▶ What is being asked
Retype, word for word, each line between the lines holding "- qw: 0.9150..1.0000" and "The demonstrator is", inclusive, and leave the rest of the data alone.

= = =

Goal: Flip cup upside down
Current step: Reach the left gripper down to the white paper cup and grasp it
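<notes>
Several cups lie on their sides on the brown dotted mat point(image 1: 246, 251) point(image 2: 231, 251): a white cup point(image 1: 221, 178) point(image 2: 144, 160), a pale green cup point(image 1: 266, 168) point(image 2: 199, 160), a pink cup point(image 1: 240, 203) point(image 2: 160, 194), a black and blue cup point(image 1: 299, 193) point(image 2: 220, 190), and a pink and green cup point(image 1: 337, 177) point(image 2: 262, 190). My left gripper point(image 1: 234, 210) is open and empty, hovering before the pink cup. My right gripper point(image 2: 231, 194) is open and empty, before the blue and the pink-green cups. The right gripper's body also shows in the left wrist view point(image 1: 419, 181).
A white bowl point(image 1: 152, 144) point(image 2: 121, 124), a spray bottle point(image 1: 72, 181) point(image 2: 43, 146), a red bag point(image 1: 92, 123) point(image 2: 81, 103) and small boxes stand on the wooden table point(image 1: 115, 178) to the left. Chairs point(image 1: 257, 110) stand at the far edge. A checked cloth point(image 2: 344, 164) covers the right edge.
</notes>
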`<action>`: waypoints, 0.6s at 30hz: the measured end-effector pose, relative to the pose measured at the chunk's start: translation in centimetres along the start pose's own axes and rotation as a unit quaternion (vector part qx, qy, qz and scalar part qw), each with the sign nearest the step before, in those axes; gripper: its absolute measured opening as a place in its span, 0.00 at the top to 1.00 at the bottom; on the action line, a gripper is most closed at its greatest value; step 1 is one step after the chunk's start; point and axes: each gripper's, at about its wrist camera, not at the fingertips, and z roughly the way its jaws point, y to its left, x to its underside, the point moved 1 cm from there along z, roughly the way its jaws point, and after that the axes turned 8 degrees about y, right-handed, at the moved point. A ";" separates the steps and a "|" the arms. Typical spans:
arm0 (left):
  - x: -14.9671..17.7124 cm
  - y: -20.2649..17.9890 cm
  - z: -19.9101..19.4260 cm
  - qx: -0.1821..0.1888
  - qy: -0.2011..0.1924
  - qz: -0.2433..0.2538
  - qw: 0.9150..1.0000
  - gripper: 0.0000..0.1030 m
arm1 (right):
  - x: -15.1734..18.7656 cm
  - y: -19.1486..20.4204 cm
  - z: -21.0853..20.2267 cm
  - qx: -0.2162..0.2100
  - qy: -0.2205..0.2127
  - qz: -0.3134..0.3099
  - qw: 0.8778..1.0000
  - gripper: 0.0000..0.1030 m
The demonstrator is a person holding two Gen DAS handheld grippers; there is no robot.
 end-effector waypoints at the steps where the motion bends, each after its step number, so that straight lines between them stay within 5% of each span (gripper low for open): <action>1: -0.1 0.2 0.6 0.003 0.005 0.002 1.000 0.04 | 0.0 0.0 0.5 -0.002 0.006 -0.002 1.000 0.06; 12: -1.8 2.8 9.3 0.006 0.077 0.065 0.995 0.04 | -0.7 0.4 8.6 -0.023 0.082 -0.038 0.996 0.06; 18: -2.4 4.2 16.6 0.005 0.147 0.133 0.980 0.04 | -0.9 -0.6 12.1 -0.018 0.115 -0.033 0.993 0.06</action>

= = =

▶ Output for this task
  - qw: 0.9150..1.0000
  - gripper: 0.0000..0.1030 m
arm1 (right):
  - x: -15.1734..18.7656 cm
  - y: -19.1486..20.4204 cm
  - z: -21.0853..20.2267 cm
  - qx: -0.2162..0.2100
  - qy: -0.2205..0.2127
  - qz: -0.3134..0.3099
  - qw: 0.8778..1.0000
  - gripper: 0.0000..0.1030 m
The demonstrator is a person holding two Gen DAS handheld grippers; there is no robot.

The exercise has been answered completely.